Isaac Montllor on his new choreographic work in Menorca
We sat down with dancer and choreographer Isaac Montllor, from the Spanish National Dance Company, to talk about his new dance piece ‘Oblitus.’ Created within the framework of Rashid Jonhson’s exhibition ‘Sodade’ at Hauser & Wirth Menorca, this choreographic work is inspired by the sea, Menorcan poet Ponç Pons, and the idea of oblivion.
Can you first tell us about the title, ‘Oblitus’? What were you wanting to create in your new choreographic work? Oblitus means oblivion or forgetting in Latin. The piece is inspired by the act of remembering and forgetting, and the pain associated with certain memories, which come and go, come and go... The choreography is very dynamic and has loads of this back and forth. I wanted to create two concepts, one is more emotional and the other more physical, the sea.
The work is performed alongside American artist Rashid Johnson's new Seascape paintings in his exhibition ‘Sodade.’ Do you see a dialogue with his paintings? Since childhood, I have always loved the sea and found an introspective calmness in water.

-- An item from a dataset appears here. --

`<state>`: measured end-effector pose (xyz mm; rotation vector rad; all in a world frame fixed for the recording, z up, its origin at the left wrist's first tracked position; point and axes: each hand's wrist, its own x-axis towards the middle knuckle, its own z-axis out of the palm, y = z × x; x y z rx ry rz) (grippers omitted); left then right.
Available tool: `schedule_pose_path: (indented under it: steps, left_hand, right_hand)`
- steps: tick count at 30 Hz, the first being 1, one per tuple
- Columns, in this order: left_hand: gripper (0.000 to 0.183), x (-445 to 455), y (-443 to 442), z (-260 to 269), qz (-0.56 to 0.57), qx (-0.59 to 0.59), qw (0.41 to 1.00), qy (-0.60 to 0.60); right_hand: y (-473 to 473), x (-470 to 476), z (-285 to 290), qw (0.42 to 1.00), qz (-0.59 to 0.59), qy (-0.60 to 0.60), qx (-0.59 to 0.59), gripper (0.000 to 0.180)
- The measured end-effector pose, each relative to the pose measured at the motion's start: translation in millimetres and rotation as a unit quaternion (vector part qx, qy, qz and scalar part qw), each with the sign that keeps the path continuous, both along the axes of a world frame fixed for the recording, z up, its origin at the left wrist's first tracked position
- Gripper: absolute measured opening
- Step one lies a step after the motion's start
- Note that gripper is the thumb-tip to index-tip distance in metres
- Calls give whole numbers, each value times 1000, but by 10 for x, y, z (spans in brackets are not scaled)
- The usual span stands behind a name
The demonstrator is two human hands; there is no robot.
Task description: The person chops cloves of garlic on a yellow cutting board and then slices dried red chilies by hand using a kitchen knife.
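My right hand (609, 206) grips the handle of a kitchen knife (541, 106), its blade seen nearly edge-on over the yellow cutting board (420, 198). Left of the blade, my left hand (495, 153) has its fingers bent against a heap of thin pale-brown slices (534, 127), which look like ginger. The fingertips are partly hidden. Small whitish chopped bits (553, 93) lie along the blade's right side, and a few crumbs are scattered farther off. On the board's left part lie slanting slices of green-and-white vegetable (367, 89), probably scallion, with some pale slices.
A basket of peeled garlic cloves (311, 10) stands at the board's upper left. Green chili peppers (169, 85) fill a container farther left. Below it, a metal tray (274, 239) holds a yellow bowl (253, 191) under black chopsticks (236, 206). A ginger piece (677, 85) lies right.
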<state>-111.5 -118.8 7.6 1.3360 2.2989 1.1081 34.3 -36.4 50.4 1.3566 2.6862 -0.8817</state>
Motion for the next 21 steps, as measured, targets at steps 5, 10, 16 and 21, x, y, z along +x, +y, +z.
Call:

When I first saw the Seascapes they conveyed the movement of water and boats on waves. I wanted ‘Oblitus’ to embody sea as a choreographic concept: its immensity, its smell, its color, its breeze, the swaying of the waves, the slowed movement of a body when it is submerged in its vastness. The sea makes your body dance. Currents can drag you from one place to another and this is something present in the piece, these sudden changes direction.
In the end I know that everything will be nothing and there is no more future than oblivion, but I think that, despite the pain, it has been worth taking advantage of life to make verses. –Ponç Pons
The new work is also inspired by Menorcan writer Ponç Pons. What was it about his poetry that influenced you in creating this new piece? When reading Ponç Pons’ ‘Ecce Homo’ I reached a specific verse and couldn’t go any further, it kept coming back to me as a mantra. I took me two weeks to finish the poem, and I kept on stopping in this passage. The idea of ‘oblivion’ stuck in my mind.
I wanted to make a piece that talked about memory and forgetting. We are overloaded with information non-stop, so much that we start accumulating information automatically at the back of our brain and suddenly forget things, even banal everyday things. We have so many memories in our unconscious, and sometimes there are those moments when your brain suddenly remembers something it had forgotten.
Isaac Montllor is a principal dancer and artistic coordinator at the Compañía Nacional de Danza. Following his training in Alcoy and Valencia, he joined Compañía Nacional de Danza where he has worked for over 20 years with renowned choreographers such as Jirí Kilyán, William Forsythe, Mats Ek, Ohad Naharin, Johan Inger, Alexander Ekman and Itzik Galili, among others.
The performance of ‘Oblitus’ with dancers Kayoko Everhart and Alessandro Riga at Hauser & Wirth Menorca was realized in collaboration with 78i dansa, Menorca.